The pregnancy and diet problem is reduced as a whole to one – a food of the pregnant woman should be correct! After all she answers now is not only for the adult body which has got used to transfer different deprivations but for fragile development of an organism of the kid sensitive literally to all. Therefore it is very important what it is necessary to eat, how many and how often. And within the limits of a diet at pregnancy the answer to a question will be formed how to receive all useful and to avoid harmful and unnecessary that the kid was born healthy and mum has kept strong teeth and beautiful hair.
Main principle of a diet at pregnancy is moderation in a food which thus should remain various and qualitative. Many think that it is necessary to eat more than earlier if you eat for two persons. It is not so, and the feeling of weight in a stomach badly affects the child. Other principles of a diet at pregnancy are in many respects similar that are recommended for each healthy person. The food needs to be accepted in time in order it is better processed and acquired, and a normal interval between food intakes should be about 4-5 hours. But it is not necessary to eat without desire, after all the meal is well acquired only in the presence of appetite. Also it is not necessary to accept food right after awakenings and less than 2-3 hours prior to a withdrawal to a dream.
The diet should include a lot of vegetables, fruit, berries in a natural kind. But it is necessary to limit yourself in the refined food, canned food and the products containing dyes. Influence of preservatives and dyes on fruit development isn’t studied yet completely. Also it is desirable to exclude fried, salty and sweet food. The excessive use of glucose can lead to obesity, will create predisposition at the child to a diabetes. Salt slows down a metabolism. And you will make a mistake having used pregnancy as the reason to pass to unusual food.
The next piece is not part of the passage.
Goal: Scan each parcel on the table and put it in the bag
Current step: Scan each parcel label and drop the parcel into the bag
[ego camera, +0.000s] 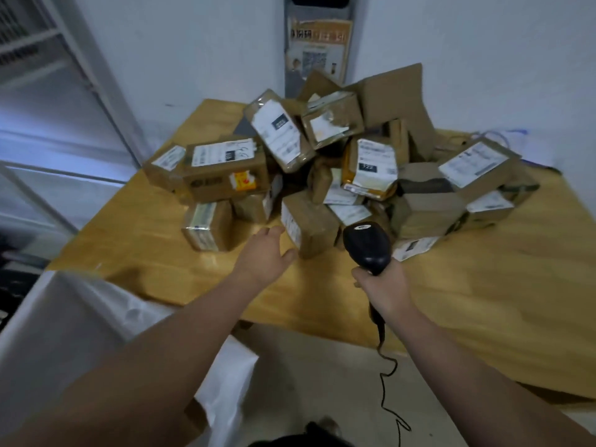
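Head view: 1 heap of taped parcels (322, 162) covers the far part of the wooden table (483, 285). The left hand (264, 253) is stretched toward the nearest small box (311, 225), fingers straight, thumb spread aside, holding nothing. The right hand (383, 287) curls its fingers round the black scanner (366, 245), just beside that box. The white bag (80, 317) sits at the table's near-left edge. This looks like the pick-up step. Next, the fingers must close on the box and turn its label to the scanner.

Parcels (225, 169) lie heaped on the table (483, 285) toward its far edge, the scanner (367, 246) over its near edge, the bag (80, 317) apparently beside its near-left corner.
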A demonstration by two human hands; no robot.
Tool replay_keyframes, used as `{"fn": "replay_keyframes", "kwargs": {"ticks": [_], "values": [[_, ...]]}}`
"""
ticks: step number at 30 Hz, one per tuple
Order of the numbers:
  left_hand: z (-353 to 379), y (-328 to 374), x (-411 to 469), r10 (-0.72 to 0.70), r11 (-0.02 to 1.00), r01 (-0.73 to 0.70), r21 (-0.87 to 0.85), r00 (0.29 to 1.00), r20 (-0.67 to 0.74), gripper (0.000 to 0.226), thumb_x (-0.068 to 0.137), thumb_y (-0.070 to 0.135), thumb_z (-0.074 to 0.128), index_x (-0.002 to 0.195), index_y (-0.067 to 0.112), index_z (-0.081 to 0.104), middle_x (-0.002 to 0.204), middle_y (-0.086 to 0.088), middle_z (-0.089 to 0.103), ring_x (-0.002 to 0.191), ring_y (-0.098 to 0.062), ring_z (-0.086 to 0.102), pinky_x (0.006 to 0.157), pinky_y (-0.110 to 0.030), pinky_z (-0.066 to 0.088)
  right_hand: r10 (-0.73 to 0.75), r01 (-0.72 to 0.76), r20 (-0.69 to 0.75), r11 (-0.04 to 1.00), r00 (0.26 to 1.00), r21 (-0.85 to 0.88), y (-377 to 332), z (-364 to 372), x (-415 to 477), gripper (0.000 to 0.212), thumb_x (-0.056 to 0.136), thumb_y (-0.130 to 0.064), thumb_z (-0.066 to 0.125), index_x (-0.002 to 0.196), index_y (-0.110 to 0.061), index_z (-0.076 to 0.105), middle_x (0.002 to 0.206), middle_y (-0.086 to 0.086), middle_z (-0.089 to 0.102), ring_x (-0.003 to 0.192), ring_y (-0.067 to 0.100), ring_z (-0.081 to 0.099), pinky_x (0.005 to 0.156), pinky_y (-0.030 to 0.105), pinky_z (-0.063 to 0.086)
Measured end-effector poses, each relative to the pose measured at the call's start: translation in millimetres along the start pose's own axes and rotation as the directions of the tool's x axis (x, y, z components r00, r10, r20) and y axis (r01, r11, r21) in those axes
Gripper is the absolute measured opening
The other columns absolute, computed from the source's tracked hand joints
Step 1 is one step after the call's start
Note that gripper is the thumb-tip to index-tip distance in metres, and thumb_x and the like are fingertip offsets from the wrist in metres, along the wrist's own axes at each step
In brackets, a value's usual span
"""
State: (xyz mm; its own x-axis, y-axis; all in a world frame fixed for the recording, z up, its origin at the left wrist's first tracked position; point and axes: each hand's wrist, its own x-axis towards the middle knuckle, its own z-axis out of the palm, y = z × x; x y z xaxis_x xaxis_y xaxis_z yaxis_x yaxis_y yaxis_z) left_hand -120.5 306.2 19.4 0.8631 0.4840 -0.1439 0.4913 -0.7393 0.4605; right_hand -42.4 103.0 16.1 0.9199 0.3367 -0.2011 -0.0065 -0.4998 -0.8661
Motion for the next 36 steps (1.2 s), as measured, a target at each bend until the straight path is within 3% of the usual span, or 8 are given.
{"fn": "replay_keyframes", "kwargs": {"ticks": [4,7,11,20,24,28,34,36], "values": [[0,23,57,-0.043,0.999,0.044,-0.006,0.995,0.093,0.079,0.09,0.055,0.056,0.149,0.012,0.027,0.151,-0.015,0.026,0.138,-0.032,0.029,0.107,-0.039,0.033,0.049,-0.049,0.038,0.999,0.998,-0.002,4,-11,31,0.018,0.08,-0.006,0.066,0.063,-0.006,0.06,0.064,0.02,0.064,0.075,0.04,0.067,0.072,0.051,0.055],[0,24,99,-0.083,0.991,0.061,0.118,0.978,0.19,0.11,0.076,0.072,0.058,0.153,0.012,0.01,0.158,-0.015,0.007,0.146,-0.035,0.01,0.114,-0.047,0.024,0.055,-0.053,0.065,0.998,0.996,-0.038,4,-2,49,0.017,0.078,-0.01,0.067,0.077,0.007,0.063,0.076,0.027,0.066,0.075,0.04,0.067,0.069,0.049,0.056],[6,19,130,-0.112,0.929,-0.021,0.369,0.935,0.336,0.133,0.063,0.084,0.059,0.153,0.017,-0.014,0.159,-0.013,-0.021,0.147,-0.032,-0.016,0.118,-0.049,0.0,0.082,-0.077,0.082,0.995,0.993,-0.062,5,14,64,0.013,0.078,-0.01,0.068,0.08,0.003,0.065,0.081,0.022,0.068,0.075,0.034,0.067,0.068,0.045,0.056],[18,3,91,-0.006,0.879,-0.158,0.451,0.94,0.34,0.132,0.061,0.086,0.056,0.154,0.013,-0.003,0.158,-0.018,0.007,0.145,-0.038,0.01,0.115,-0.047,0.02,0.122,-0.114,0.108,0.991,0.987,-0.074,8,28,55,0.017,0.082,-0.012,0.07,0.071,-0.018,0.058,0.067,-0.001,0.057,0.063,0.011,0.055,0.053,0.022,0.04],[0,3,95,0.128,0.805,-0.302,0.511,0.929,0.347,0.125,0.063,0.081,0.061,0.154,0.013,0.009,0.16,-0.016,0.009,0.146,-0.035,0.011,0.117,-0.047,0.015,0.111,-0.104,0.072,0.99,0.991,-0.092,7,31,54,0.022,0.082,-0.011,0.069,0.068,-0.02,0.055,0.066,-0.001,0.055,0.061,0.01,0.053,0.052,0.023,0.038],[-2,4,101,0.31,0.659,-0.563,0.498,0.807,0.502,0.114,0.074,0.051,0.075,0.155,0.023,0.001,0.162,-0.005,0.0,0.148,-0.028,0.004,0.118,-0.044,0.011,0.131,-0.127,0.052,0.989,0.99,-0.073,6,32,51,0.015,0.082,-0.013,0.069,0.074,-0.017,0.057,0.074,0.006,0.062,0.07,0.02,0.06,0.057,0.026,0.044],[2,5,89,0.288,0.594,-0.598,0.538,0.783,0.552,0.109,0.079,0.036,0.073,0.154,0.027,-0.006,0.161,-0.004,0.002,0.142,-0.03,0.014,0.111,-0.041,0.026,0.131,-0.131,0.045,0.991,0.99,0.005,6,32,40,0.014,0.081,-0.006,0.069,0.078,-0.016,0.06,0.081,0.012,0.065,0.075,0.023,0.063,0.073,0.04,0.054],[0,0,85,0.284,0.626,-0.593,0.506,0.778,0.56,0.105,0.078,0.036,0.073,0.155,0.021,0.002,0.157,-0.007,0.016,0.136,-0.028,0.024,0.106,-0.037,0.03,0.151,-0.153,0.055,0.987,0.987,0.05,8,31,37,0.013,0.081,-0.006,0.069,0.08,-0.017,0.061,0.086,0.014,0.066,0.078,0.023,0.064,0.077,0.042,0.055]]}}
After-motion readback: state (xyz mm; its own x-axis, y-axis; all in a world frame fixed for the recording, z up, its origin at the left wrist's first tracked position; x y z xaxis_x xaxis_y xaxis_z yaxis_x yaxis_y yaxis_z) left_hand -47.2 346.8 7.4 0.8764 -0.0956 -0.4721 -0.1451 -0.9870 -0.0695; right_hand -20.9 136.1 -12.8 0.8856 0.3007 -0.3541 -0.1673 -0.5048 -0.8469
The diet at pregnancy should consist of traditional dishes in your life, differently the exotic fruit. And instead of a considerable quantity a tangerine and oranges, the cabbage and a cranberry, the Bulgarian pepper and even a nettle fresh perfectly will approach.
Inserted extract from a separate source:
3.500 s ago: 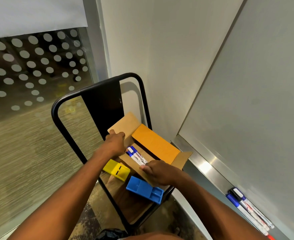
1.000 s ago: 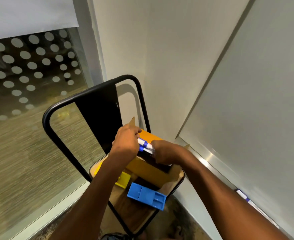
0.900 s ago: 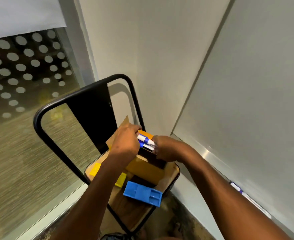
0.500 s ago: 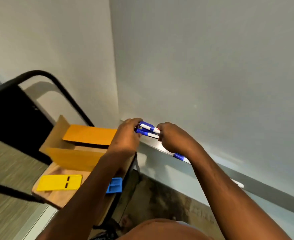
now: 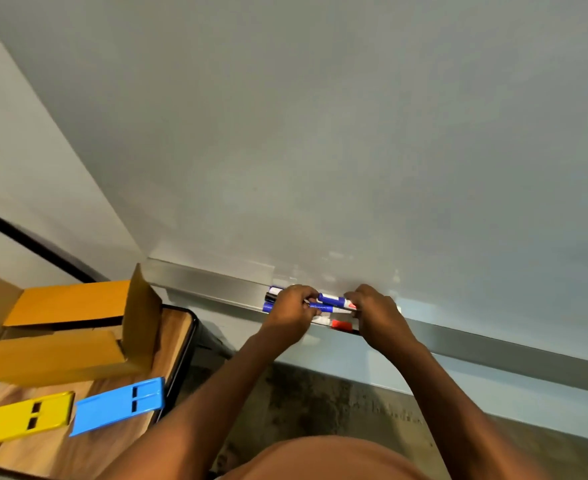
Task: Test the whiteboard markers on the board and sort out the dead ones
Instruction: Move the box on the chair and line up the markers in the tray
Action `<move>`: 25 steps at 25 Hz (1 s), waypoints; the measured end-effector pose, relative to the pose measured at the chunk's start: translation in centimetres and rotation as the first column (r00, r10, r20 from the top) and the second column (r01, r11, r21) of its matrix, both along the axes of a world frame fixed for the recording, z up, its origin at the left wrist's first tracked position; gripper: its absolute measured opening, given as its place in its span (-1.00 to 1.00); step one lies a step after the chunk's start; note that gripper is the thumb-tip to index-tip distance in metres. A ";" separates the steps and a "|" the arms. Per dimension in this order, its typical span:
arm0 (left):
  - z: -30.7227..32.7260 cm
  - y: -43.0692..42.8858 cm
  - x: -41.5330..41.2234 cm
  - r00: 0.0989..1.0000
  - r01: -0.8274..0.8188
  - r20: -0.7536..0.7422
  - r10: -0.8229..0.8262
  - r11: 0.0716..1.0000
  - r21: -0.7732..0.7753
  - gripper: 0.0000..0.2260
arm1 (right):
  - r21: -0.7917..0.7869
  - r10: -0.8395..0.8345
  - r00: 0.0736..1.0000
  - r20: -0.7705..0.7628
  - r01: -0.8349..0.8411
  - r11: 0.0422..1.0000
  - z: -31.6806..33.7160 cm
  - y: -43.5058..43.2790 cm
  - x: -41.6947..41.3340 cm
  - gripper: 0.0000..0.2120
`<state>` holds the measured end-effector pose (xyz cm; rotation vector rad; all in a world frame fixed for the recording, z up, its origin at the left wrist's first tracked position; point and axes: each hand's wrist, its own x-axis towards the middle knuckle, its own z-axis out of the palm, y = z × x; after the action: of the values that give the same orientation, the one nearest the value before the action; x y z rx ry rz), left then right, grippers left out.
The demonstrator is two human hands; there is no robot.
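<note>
A blank whiteboard (image 5: 354, 133) fills the upper view, with a metal ledge (image 5: 209, 284) along its lower edge. My left hand (image 5: 290, 313) and my right hand (image 5: 377, 313) together hold a small bundle of blue-capped markers (image 5: 332, 304) just over the ledge. Other markers lie on the ledge under my hands: blue and black ends (image 5: 270, 299) stick out to the left, and a red-capped marker (image 5: 341, 324) shows below the bundle.
An open cardboard box (image 5: 60, 327) stands on a wooden chair seat (image 5: 178, 341) at the lower left. A blue tray (image 5: 117, 405) and a yellow tray (image 5: 19, 419) lie in front of the box. The floor is dark and mottled.
Both hands lifted the blue markers out of the cardboard box and carried them right to the whiteboard ledge. The view swung from the chair to the board.
</note>
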<state>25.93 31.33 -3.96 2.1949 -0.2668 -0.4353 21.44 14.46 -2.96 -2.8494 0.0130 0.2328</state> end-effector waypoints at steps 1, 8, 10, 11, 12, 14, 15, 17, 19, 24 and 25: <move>-0.4 -1.2 -0.3 1.000 0.028 0.008 -0.028 0.999 0.026 -0.77 | -0.009 0.005 1.000 0.008 -0.005 1.000 -0.8 -1.4 -0.5 -0.66; -2.4 -6.2 -1.9 0.996 0.058 0.062 -0.069 0.985 0.159 -0.76 | 0.263 -0.065 0.991 0.118 0.031 0.964 -4.9 -7.3 -2.6 -0.75; -2.6 -7.0 -1.9 0.994 0.048 0.087 -0.066 0.979 0.198 -0.77 | 0.329 -0.102 0.994 0.050 0.080 0.941 -5.2 -7.7 -2.7 -0.70; -2.7 -7.3 -1.9 0.993 0.053 0.095 -0.075 0.975 0.216 -0.78 | 0.329 -0.102 0.994 0.028 0.087 0.940 -5.4 -7.8 -2.6 -0.70; -2.8 -7.4 -1.9 0.991 0.062 0.100 -0.087 0.970 0.235 -0.79 | 0.325 -0.102 0.995 0.011 0.093 0.941 -5.6 -7.8 -2.7 -0.68; -2.8 -7.8 -1.9 0.989 0.071 0.108 -0.103 0.961 0.268 -0.80 | 0.313 -0.102 0.995 0.004 0.095 0.945 -5.8 -8.0 -2.6 -0.62; -2.9 -7.8 -1.8 0.988 0.069 0.114 -0.105 0.957 0.281 -0.80 | 0.307 -0.100 0.995 0.006 0.093 0.947 -5.9 -8.1 -2.4 -0.61; -3.0 -7.8 -1.7 0.986 0.060 0.130 -0.104 0.951 0.303 -0.80 | 0.279 -0.081 0.997 0.009 0.075 0.957 -6.2 -8.0 -2.1 -0.68; -2.9 -7.9 -1.6 0.984 0.069 0.135 -0.117 0.945 0.319 -0.79 | 0.254 -0.067 0.998 -0.002 0.065 0.965 -6.6 -7.9 -1.8 -0.74; -2.8 -7.9 -1.4 0.976 0.094 0.155 -0.155 0.934 0.344 -0.80 | 0.258 -0.089 0.994 0.065 0.069 0.964 -7.4 -8.1 -2.1 -0.66; -2.8 -7.8 -1.4 0.974 0.096 0.158 -0.159 0.933 0.348 -0.79 | 0.243 -0.085 0.989 0.125 0.052 0.969 -7.5 -8.0 -2.1 -0.61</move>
<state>24.56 23.54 -6.78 2.5712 -0.4680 -0.3708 19.32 6.44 -10.46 -2.6119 0.0523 0.0240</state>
The diet at pregnancy should be strictly balanced. 100-120 gramme of fibers in day, 70-90 gramme of an animal origin, that is milk, cottage cheese, cheese, eggs, meat, fish, they are invariably useful sour-milk drinks (kefir, fermented baked milk, yogurt). The requirement for fats during pregnancy makes 80-100 gramme. Carbohydrates in a diet of the pregnant woman should be no more than 350-400 gramme a day.